Review: American Sphinx

American Sphinx: The Character of Thomas JeffersonAmerican Sphinx: The Character of Thomas Jefferson by Joseph J. Ellis

My rating: 4 of 5 stars

In just a few days, I’ll be hitting the road, bound for Virginia. The ultimate destination is Monticello and this book is very much the reason.

After reading a lackluster biography of Thomas Jefferson (by R. B. Bernstein), I decided to tackle American Sphinx in hopes of gaining more insight into the enigma that is Jefferson, third President of the United States, author of the Declaration of Independence, creator of the University of Virginia, and all-around Founding Father Supreme.

I found Joseph Ellis’ meditation on “the character of Thomas Jefferson” endlessly fascinating, full of interesting information, and a pleasure to read. Rather than worshipping at the shrine of Virginia’s favorite son, Ellis brings Jefferson (and his legacy) down to earth, revealing the man, flaws and all, behind the myth.

Rather than working as a straight biography, Ellis examines major periods in Jefferson’s life, beginning with the drafting of the Declaration of Independence and concluding with his retirement to Monticello after a second term as President. Ellis goes beyond the hero-worship and the recitation of historical facts to get inside Jefferson’s head, as much as any historian can.

I came away from this book with a greater appreciation of Jefferson and a better understanding of how his ideals and mythology have been adopted (and twisted) by politicians over time. I was intrigued to learn about the utopian ideals that were central to Jefferson’s beliefs, and how this dream of an ideal society informed among other things, his composition of the most famous work of American prose, The Declaration of Independence.

It was the vision of a young man projecting his personal cravings for a world in which all behavior was voluntary and therefore all coercion unnecessary, where independence and equality never collided, where the sources of all authority were invisible because they had already been internalized. Efforts on the part of scholars to determine whether Jefferson’s prescriptive society was fundamentally individualistic or communal can never reach closure, because within the Jeffersonian utopia such choices do not need to be made. They reconcile themselves naturally.
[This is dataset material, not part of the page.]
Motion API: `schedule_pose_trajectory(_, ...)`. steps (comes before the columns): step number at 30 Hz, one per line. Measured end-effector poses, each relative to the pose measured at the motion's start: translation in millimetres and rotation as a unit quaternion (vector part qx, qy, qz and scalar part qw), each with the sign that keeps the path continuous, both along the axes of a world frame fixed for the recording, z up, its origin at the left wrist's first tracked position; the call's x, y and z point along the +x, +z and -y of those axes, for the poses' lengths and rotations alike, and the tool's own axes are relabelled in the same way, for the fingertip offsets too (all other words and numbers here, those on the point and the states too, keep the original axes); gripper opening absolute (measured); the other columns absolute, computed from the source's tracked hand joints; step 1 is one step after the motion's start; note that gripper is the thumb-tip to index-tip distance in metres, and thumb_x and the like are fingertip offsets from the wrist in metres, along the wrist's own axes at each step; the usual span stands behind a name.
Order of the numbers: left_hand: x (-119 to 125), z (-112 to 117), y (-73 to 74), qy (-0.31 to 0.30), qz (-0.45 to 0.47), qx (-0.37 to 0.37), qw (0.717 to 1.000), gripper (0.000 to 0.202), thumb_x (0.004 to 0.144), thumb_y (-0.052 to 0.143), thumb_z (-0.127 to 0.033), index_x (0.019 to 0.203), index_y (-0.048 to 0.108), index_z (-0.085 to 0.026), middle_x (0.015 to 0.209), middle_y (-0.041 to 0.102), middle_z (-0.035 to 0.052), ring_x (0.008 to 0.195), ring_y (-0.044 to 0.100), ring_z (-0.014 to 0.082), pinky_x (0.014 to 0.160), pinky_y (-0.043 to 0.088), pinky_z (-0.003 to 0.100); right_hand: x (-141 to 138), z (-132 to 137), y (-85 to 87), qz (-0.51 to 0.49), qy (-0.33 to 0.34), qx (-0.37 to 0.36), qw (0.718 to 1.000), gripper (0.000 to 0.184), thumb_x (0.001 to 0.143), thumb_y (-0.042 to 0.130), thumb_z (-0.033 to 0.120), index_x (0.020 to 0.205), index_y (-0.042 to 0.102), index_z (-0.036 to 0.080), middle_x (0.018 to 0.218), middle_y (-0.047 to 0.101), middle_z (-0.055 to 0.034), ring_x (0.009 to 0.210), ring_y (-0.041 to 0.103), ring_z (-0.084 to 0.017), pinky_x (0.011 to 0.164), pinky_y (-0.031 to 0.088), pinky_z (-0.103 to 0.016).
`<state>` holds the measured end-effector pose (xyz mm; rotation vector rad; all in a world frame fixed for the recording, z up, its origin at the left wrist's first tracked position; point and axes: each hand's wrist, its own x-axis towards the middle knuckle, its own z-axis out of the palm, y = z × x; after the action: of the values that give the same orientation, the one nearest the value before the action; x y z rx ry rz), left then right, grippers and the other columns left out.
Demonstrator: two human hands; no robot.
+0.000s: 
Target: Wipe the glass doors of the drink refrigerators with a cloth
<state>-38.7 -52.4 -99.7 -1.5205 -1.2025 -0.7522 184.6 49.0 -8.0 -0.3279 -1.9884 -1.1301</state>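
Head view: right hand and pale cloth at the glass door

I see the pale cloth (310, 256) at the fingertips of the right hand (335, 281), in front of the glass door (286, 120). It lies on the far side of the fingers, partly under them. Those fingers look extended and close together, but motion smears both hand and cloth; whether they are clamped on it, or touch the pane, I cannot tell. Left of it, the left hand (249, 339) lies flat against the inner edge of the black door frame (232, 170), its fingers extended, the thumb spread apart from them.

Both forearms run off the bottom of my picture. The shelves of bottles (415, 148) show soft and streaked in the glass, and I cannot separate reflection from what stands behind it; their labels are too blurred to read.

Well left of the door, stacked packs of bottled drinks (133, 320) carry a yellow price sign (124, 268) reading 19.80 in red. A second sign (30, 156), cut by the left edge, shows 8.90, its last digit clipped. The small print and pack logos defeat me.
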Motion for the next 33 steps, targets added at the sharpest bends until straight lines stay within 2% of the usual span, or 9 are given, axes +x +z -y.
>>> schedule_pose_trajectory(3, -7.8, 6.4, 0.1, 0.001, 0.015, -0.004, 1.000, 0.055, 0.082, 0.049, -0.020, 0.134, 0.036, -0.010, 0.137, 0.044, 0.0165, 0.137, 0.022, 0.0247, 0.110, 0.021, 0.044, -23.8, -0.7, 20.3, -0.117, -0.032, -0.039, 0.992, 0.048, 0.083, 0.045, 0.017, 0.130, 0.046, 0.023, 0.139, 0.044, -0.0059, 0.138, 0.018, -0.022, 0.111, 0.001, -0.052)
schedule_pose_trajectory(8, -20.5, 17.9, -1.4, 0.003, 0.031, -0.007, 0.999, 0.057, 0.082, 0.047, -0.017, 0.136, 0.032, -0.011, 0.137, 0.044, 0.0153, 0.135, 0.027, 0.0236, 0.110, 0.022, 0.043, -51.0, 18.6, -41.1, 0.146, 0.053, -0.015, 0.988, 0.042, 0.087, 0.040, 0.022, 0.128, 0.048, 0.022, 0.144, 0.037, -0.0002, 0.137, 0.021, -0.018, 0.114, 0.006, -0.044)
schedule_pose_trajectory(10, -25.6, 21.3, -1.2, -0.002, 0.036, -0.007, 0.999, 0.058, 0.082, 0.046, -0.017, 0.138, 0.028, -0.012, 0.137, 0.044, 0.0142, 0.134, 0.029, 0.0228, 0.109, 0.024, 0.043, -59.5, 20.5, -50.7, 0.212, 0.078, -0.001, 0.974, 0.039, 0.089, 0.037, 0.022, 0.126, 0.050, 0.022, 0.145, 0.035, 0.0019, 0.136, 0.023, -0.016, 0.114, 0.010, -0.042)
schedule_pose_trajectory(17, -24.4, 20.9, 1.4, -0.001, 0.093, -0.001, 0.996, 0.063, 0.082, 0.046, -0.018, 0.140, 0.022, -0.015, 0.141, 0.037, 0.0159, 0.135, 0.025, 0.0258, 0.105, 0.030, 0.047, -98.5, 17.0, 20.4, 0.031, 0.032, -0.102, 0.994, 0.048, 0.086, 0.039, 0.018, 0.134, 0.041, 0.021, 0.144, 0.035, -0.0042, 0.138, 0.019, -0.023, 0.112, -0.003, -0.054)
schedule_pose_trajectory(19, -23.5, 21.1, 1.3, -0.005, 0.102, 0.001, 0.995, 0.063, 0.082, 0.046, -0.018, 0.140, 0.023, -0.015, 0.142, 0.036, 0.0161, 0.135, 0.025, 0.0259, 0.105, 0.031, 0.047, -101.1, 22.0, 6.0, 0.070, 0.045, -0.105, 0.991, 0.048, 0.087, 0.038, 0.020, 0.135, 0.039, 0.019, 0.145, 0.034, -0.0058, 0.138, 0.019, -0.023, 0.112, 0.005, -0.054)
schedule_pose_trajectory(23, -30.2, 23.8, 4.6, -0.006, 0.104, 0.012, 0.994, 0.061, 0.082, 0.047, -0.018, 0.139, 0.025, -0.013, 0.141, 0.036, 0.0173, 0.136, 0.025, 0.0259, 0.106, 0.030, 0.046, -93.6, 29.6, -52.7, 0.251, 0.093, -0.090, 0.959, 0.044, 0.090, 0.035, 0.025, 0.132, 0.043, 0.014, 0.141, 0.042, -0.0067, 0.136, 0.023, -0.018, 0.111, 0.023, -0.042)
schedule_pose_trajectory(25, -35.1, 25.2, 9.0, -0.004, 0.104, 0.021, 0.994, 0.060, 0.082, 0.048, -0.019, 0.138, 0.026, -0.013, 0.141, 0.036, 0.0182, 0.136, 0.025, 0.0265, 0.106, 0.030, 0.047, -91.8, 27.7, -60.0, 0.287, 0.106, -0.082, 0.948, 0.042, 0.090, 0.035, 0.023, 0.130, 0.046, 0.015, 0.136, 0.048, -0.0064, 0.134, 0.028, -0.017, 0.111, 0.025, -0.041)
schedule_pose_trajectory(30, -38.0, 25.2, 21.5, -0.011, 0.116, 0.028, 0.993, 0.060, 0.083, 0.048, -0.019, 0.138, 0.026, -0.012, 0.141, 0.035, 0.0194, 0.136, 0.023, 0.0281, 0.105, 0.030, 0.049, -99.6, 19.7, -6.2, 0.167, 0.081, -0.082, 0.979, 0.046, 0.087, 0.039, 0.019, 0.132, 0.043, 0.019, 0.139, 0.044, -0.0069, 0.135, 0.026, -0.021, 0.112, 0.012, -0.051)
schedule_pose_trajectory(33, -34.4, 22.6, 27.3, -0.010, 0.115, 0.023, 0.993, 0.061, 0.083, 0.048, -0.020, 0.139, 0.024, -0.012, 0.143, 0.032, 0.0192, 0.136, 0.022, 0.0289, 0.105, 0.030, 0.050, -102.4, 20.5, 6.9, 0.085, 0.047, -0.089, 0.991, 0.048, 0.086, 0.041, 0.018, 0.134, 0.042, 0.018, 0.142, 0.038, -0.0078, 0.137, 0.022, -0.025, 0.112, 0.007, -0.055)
Wishful thinking. As Ellis points out, the Declaration of Independence, a reflection of Jefferson’s philosophy, is at once a source of inspiration and an unattainable dream. From the very beginning, we’ve been set up to fail. In addition, his world view allowed him to avoid conflict and maintain that the natural order would make it right. He didn’t account for human nature getting in the way and mucking things up.

Time and again, Jefferson aspired to an idealistic world, while ignoring the reality around him. While serving as a diplomat in Paris from 1784-89, he romanticized the French Revolution, which was ascending to its bloody peak during his stay. Most troubling, President Jefferson’s way of selectively looking at the world enabled him to avoid the issue of slavery, kicking the thorny issue down the road for future generations to wrestle with.

Additional interesting items gleaned from this book:

  • Much of the language of Declaration of Independence was borrowed from other sources, including Jefferson’s own writing of Virginia state constitution. I’d naively thought it was 100% original material drafted especially for the occasion.
  • Jefferson was a lousy farmer, Monticello was a terrible site for a farm, and for all his talk, he didn’t get his hands in the dirt much. His dream of retiring to an agrarian life at Monticello was always just that, a dream.
  • Jefferson’s first inauguration as President was a truly momentous occasion, as he was inheriting a fledgling nation at a precarious time, previously run by Federalists and now led by the Republican party.
  • His term came with built-in opposition and simmering distrust that would foment into hatred between Jefferson and his Vice President Aaron Burr and Chief Justice John Marshall.
  • Aaron Burr plotted to secede a portion of the United States as an independent nation, with himself as leader! (I definitely need to read more about this guy.)
  • According to Ellis, Jefferson’s first inaugural address was “one of the two or three most significant inaugural addresses in American history and, apart from the hallowed Declaration, the most artful and eloquent public document that Jefferson ever crafted.”
  • Jefferson was one of “the most secluded and publicly invisible presidents in American history.” All that alone time spent writing left us with an invaluable paper trail and insight into his presidential decision-making process.

I highly recommend this book to anyone interested in a well-rounded portrait of one of the most important figures in U.S. history, whose genius and idealism served the country so well at a most critical juncture.